Based in the Barton’s Realm Precinct within the five-star hotel, Louis is the crown jewel of a new venture aiming at bringing a multi-layered culinary offering right at the heart of the Australian capital, combining a classical European dining experience with sophisticated cocktails.
Occupying the former Buvette space, Louis will deliver a predominantly South of France and Provencal cuisine.
Ben Willis, who was recently appointed as culinary director for Hotel Realm’s parent company DOMA, traded his multi-award-winning chef hat to focus on curating a fresh and seasonal offering featuring the finest ingredients from his network of great Australian producers.
Sun Hwa Jang, who operated as sous-chef at Aubergine, will lead the kitchen as head chef.
Collaborating with renowned interior designer Rachel Luchetti of Luchetti Krelle, Louis’ design aesthetic will showcase a variety of noble materials and textures including marble, regionally sourced leathers, textured glass, and bronze metals.
With a custom marble mosaic bar front, the space’s dining room showcases marble lazy Susan tables with richly coloured bentwood chairs, Thonet Hoffman stools, Missana low stools and custom banquettes, as well as pendant lighting and custom rugs.

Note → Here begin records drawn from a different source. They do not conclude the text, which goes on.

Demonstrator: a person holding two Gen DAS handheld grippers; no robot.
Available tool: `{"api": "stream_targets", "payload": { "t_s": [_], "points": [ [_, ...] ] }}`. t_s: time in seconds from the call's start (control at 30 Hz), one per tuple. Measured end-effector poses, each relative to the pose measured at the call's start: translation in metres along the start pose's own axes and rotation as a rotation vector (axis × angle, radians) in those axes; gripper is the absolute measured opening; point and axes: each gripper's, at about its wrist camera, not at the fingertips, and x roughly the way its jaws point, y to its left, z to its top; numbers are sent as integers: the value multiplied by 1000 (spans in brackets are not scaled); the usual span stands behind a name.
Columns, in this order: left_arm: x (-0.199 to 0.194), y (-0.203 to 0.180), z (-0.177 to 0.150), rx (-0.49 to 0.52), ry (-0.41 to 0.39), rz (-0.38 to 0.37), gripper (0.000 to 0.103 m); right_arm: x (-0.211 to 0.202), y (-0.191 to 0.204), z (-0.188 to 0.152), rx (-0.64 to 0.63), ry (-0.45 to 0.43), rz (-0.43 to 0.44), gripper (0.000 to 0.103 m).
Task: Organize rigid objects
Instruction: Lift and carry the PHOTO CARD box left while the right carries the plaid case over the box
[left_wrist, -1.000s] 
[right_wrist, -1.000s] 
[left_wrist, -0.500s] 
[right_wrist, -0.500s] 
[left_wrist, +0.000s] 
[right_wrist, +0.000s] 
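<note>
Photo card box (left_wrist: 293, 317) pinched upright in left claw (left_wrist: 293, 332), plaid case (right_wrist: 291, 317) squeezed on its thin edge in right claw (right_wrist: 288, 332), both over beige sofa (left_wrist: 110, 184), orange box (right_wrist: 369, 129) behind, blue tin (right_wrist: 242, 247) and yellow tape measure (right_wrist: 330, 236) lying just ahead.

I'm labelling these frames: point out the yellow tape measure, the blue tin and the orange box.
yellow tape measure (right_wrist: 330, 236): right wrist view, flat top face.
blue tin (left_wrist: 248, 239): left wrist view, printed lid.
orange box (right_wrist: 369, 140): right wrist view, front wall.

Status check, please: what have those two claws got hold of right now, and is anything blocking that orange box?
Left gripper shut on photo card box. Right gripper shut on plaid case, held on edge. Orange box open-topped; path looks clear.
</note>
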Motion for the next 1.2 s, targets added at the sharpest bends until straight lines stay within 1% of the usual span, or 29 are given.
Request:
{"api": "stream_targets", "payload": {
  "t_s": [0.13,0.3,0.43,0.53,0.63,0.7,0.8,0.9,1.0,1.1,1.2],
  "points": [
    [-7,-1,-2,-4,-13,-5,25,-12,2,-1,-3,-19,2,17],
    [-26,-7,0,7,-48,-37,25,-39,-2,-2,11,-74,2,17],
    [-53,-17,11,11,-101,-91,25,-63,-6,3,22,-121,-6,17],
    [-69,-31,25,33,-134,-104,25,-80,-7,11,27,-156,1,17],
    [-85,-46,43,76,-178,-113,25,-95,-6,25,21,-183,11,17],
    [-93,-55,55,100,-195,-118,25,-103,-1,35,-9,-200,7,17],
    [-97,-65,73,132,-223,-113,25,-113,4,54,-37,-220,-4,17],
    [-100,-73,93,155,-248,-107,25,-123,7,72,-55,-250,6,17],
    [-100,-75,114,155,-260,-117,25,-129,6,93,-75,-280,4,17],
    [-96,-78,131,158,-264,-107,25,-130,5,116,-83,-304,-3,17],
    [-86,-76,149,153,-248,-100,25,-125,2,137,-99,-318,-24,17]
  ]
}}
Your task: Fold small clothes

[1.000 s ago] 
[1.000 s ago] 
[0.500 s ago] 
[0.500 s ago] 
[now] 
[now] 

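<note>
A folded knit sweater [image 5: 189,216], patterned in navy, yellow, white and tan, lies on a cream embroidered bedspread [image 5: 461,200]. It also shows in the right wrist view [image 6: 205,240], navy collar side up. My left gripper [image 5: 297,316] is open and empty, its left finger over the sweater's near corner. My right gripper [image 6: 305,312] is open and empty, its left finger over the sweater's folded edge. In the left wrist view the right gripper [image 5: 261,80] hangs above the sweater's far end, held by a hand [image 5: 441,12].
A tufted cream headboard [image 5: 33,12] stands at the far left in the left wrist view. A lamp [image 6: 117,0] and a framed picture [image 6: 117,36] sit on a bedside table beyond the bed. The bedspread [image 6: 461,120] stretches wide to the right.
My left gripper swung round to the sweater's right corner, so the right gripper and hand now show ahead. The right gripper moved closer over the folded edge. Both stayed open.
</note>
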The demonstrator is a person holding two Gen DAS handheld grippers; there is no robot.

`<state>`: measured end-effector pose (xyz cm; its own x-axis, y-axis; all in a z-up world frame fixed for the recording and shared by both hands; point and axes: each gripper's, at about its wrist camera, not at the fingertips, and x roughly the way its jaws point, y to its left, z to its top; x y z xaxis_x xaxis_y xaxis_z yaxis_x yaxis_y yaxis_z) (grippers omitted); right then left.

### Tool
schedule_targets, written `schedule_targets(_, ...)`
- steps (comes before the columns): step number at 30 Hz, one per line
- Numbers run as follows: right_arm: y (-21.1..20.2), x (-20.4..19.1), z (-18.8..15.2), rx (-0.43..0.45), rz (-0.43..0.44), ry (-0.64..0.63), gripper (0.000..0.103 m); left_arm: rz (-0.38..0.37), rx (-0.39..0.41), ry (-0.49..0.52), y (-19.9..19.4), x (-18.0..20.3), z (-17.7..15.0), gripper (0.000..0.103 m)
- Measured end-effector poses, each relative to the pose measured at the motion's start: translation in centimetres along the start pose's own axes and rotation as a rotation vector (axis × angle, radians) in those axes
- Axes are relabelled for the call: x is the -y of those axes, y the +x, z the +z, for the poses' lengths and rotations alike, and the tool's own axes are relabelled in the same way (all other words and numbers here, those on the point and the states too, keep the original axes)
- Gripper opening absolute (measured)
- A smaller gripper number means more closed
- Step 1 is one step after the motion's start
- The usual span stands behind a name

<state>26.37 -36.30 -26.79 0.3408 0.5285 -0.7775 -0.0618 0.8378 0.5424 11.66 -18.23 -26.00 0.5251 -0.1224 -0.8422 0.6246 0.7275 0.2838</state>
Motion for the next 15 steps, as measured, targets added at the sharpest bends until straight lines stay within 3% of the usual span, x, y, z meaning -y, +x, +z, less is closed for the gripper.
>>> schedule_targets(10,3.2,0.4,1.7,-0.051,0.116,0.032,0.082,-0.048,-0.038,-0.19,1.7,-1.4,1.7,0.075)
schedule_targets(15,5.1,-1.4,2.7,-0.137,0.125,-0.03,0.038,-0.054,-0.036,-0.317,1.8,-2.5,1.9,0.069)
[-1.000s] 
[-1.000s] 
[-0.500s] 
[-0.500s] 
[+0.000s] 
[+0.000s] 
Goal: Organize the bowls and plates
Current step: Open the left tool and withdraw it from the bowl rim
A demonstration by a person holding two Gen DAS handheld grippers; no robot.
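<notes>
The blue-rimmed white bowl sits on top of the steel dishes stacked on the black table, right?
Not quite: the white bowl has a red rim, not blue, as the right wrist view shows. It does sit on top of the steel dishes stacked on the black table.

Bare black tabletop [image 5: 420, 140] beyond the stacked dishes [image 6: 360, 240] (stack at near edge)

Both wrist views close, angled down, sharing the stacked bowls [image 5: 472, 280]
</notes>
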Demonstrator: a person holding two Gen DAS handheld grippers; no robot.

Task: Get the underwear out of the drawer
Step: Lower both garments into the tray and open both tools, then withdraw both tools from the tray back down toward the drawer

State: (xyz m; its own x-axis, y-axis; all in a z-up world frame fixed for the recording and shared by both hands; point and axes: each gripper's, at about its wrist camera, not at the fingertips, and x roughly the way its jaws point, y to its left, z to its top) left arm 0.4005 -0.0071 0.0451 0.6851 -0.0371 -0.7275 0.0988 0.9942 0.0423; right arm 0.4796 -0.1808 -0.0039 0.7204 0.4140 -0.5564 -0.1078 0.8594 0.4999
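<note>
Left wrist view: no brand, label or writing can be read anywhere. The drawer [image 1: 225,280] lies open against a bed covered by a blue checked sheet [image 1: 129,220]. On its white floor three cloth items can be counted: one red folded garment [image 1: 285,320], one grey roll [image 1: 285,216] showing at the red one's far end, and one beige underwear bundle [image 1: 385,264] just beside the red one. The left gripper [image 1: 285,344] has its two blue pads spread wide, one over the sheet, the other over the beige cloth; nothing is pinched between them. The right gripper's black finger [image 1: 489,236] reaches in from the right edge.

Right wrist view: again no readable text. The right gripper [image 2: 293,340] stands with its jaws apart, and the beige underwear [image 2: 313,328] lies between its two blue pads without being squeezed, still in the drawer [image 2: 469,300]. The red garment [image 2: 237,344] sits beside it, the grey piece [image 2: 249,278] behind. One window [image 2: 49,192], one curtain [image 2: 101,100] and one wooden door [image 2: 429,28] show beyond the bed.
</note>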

The restaurant is part of a wider venture aiming at injecting a new spirit into the precinct with a modern Australian-inspired bar, restaurant, garden, and courtyard relaxed area, each boasting their own identity and unique offering.
Across Louis and through the Garden Bar sitting at the centre of the area can be found Louis Alfresco, previously the Ostani Bar.
With its outdoor area, bistro chairs, custom lounge styled banquette and Rendition tiles, Armanda Alfresco maintains a touch of French traditional hospitality whilst diversifying the culinary experience further.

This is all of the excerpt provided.